Exercise prompt:
Which lines of the records below contain the word "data"? Show each one.

+++++

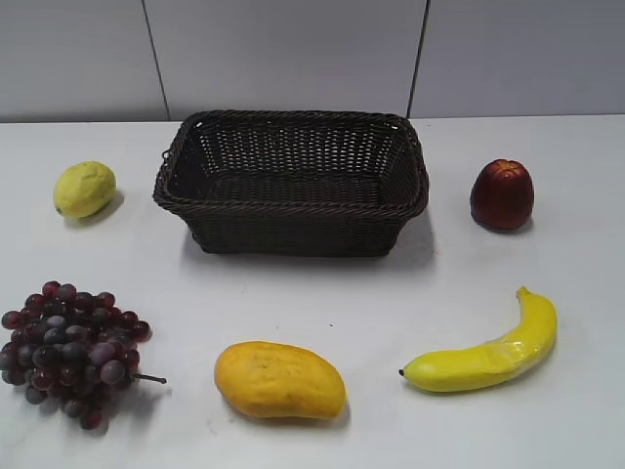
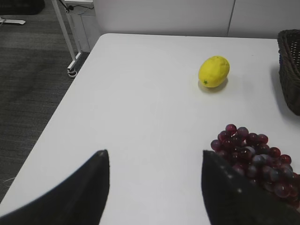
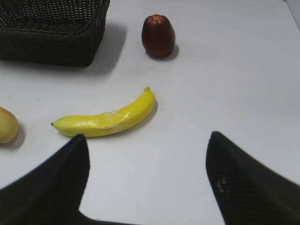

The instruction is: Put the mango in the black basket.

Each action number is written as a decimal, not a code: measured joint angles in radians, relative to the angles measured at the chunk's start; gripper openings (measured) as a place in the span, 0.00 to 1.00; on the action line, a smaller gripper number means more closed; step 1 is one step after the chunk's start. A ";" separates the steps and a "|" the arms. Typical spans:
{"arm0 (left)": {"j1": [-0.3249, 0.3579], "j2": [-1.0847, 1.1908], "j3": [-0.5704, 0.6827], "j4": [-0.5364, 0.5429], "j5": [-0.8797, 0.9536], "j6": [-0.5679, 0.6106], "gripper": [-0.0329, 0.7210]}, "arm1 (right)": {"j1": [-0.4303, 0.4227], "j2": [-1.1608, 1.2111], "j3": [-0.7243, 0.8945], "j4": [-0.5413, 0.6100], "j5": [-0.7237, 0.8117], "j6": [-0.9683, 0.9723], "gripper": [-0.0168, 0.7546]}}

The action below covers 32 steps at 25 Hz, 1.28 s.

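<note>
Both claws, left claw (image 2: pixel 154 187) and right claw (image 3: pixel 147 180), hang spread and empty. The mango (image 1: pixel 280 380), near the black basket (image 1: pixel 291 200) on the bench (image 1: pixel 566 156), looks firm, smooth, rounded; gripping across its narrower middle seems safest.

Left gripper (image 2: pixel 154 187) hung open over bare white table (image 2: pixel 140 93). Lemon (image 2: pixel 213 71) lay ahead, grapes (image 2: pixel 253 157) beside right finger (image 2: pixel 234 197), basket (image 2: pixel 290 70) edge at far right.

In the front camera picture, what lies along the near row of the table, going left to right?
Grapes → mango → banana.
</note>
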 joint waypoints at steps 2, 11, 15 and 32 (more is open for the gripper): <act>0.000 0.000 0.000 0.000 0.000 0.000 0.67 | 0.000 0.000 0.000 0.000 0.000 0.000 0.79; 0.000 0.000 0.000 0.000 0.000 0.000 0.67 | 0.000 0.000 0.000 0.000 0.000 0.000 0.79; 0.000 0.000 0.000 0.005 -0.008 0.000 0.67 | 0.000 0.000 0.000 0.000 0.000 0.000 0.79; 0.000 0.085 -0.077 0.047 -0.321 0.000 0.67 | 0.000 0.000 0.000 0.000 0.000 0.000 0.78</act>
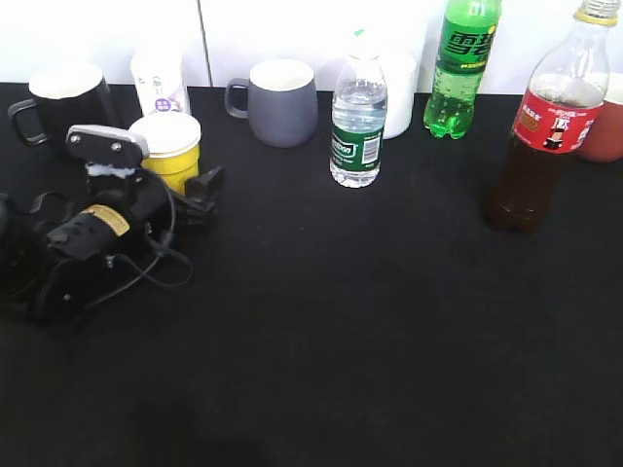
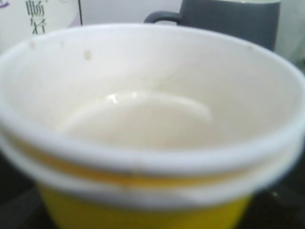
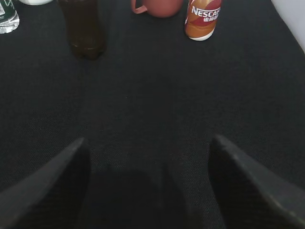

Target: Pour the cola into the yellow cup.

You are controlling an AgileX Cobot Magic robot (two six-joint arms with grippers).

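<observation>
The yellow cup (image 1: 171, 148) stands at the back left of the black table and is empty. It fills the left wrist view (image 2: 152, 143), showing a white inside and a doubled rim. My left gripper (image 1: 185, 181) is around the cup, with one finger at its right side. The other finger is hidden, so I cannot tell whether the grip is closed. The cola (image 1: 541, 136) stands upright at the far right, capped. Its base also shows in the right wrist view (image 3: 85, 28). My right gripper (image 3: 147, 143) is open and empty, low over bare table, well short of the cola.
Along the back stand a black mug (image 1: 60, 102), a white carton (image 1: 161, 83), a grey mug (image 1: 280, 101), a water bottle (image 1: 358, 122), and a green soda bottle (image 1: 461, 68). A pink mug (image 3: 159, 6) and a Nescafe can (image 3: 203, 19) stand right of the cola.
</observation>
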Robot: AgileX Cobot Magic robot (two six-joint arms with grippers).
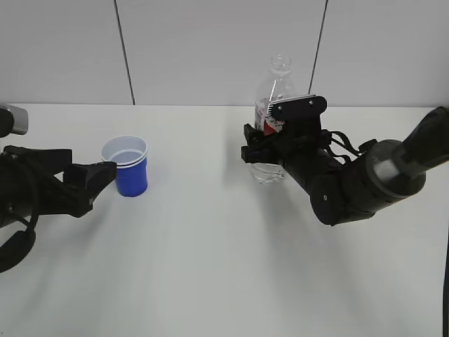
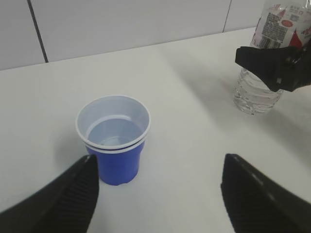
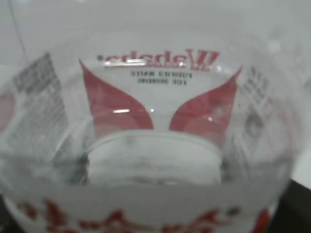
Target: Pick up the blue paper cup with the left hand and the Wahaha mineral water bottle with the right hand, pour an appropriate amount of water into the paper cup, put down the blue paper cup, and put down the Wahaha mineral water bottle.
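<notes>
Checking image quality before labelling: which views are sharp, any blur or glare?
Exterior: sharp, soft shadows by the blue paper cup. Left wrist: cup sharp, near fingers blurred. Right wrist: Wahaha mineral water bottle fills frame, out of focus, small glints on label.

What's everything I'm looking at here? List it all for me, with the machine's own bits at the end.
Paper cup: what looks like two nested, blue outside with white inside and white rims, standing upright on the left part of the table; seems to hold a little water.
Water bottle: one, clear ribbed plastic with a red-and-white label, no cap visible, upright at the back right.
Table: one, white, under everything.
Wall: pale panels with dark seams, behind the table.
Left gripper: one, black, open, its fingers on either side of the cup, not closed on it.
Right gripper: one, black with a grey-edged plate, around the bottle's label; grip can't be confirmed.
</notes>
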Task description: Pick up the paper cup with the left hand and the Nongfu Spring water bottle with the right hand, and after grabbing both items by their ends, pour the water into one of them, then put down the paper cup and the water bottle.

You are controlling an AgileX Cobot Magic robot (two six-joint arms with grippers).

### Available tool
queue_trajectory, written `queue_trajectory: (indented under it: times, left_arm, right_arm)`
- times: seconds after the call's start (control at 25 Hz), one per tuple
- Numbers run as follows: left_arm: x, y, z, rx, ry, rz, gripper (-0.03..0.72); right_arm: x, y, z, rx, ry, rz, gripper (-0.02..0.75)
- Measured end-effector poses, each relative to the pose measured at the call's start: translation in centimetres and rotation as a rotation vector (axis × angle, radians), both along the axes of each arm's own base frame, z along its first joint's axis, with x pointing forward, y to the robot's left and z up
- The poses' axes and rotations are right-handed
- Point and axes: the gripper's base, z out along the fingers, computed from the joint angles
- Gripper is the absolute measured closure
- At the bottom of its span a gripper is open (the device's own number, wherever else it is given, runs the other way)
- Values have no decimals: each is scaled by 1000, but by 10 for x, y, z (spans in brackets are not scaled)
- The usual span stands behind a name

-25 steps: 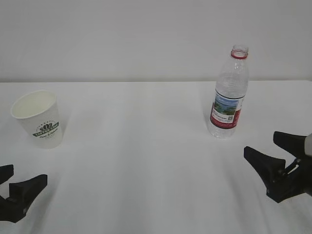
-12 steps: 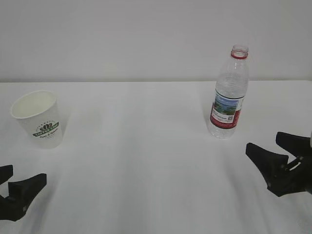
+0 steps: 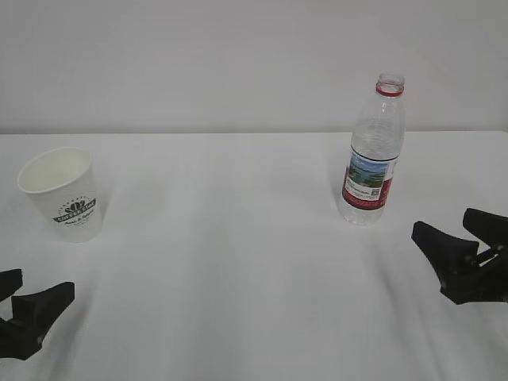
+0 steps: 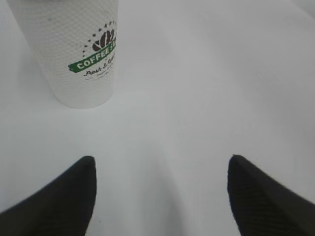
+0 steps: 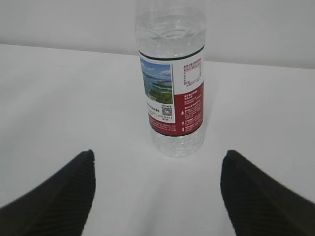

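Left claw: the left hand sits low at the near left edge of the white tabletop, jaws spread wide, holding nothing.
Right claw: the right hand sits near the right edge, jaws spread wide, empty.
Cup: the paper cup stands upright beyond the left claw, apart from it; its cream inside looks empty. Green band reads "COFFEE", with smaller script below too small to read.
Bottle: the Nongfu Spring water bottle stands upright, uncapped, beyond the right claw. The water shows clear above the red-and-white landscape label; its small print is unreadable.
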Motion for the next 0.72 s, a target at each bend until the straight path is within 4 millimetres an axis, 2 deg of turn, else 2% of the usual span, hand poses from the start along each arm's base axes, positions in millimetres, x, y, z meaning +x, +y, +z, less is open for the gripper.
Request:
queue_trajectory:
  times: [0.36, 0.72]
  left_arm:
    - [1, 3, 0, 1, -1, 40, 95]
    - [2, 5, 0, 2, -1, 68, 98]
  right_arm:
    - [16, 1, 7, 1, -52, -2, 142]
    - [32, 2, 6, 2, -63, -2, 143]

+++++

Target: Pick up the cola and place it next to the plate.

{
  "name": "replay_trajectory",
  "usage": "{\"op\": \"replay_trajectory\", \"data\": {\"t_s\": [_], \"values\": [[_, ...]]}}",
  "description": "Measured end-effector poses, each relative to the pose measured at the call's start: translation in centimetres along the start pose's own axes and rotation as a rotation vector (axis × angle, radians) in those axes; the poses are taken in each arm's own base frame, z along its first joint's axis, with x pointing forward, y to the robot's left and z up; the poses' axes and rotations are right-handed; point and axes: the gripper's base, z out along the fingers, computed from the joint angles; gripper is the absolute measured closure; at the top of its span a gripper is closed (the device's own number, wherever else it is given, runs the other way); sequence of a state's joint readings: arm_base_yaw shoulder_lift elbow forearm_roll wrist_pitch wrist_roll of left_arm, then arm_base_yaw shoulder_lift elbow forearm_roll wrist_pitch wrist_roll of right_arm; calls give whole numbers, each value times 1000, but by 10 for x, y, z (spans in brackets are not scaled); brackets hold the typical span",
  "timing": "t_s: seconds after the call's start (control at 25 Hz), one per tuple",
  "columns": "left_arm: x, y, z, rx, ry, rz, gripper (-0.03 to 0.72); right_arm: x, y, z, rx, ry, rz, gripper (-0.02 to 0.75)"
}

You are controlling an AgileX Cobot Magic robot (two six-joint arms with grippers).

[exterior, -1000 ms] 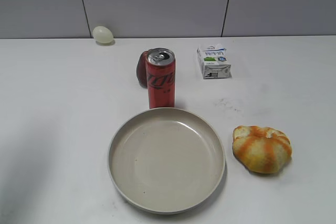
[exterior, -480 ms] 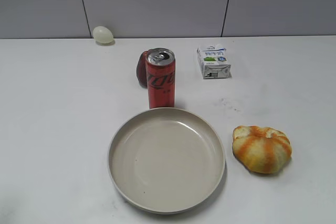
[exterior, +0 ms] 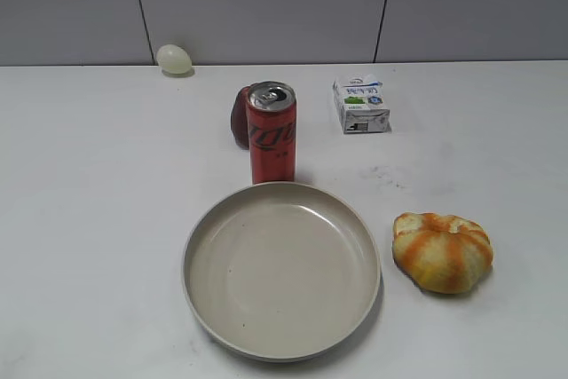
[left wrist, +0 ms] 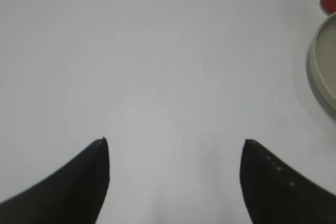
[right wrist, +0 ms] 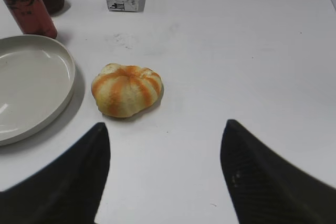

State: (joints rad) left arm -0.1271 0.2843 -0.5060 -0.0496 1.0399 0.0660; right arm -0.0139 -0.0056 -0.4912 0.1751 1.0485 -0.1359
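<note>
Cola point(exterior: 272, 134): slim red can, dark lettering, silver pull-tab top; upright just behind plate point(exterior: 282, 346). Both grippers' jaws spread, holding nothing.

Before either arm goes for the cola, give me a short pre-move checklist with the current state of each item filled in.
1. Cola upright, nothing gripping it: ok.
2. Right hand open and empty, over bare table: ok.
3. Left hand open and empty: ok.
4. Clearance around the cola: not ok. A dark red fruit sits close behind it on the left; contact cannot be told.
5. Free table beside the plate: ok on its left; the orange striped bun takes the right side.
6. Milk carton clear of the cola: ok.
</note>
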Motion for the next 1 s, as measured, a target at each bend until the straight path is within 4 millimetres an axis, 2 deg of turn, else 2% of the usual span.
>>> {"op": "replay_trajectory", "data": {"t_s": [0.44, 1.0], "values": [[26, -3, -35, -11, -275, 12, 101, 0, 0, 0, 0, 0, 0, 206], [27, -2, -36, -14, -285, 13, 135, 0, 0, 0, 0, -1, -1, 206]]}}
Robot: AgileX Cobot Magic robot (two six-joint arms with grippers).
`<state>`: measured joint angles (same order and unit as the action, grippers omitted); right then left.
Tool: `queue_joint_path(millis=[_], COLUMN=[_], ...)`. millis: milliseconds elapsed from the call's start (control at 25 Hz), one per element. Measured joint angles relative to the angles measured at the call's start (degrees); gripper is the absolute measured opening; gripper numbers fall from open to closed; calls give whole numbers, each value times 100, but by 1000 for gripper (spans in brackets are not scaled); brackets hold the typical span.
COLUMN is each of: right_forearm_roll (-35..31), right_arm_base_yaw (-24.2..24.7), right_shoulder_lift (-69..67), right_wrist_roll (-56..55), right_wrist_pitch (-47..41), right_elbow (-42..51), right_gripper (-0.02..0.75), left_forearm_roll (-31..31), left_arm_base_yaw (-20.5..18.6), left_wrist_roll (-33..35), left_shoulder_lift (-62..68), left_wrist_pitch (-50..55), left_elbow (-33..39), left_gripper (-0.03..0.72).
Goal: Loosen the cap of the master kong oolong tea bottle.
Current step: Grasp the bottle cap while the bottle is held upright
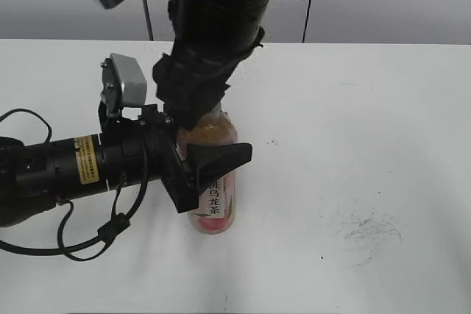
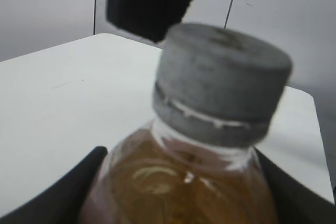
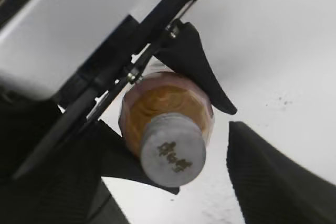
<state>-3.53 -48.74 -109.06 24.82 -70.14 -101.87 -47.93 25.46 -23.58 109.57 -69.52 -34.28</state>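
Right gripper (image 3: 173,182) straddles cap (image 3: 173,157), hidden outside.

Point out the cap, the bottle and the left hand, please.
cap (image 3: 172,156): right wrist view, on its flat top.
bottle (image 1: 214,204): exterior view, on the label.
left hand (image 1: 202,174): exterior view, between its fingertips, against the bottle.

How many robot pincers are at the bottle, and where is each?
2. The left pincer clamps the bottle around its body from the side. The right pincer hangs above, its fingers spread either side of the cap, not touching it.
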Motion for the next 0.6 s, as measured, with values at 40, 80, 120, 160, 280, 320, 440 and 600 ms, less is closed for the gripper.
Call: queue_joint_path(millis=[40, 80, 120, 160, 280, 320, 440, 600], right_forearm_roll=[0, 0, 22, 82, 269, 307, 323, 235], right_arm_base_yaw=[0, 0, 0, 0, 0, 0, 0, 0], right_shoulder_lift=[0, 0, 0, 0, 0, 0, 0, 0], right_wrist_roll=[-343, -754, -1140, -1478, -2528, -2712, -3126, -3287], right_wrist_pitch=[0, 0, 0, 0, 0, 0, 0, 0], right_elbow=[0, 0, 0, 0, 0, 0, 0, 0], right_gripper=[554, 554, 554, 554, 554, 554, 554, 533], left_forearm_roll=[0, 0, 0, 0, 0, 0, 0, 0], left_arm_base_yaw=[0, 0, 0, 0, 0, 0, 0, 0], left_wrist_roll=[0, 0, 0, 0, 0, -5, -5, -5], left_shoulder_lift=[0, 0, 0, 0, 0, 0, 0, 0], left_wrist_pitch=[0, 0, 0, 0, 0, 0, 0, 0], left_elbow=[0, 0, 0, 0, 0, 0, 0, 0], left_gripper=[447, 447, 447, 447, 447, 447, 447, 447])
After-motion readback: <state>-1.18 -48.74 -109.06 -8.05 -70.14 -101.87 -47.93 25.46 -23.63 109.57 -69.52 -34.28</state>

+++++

Task output:
  "usage": "{\"op\": \"replay_trajectory\", \"data\": {\"t_s\": [_], \"values\": [[_, ...]]}}",
>>> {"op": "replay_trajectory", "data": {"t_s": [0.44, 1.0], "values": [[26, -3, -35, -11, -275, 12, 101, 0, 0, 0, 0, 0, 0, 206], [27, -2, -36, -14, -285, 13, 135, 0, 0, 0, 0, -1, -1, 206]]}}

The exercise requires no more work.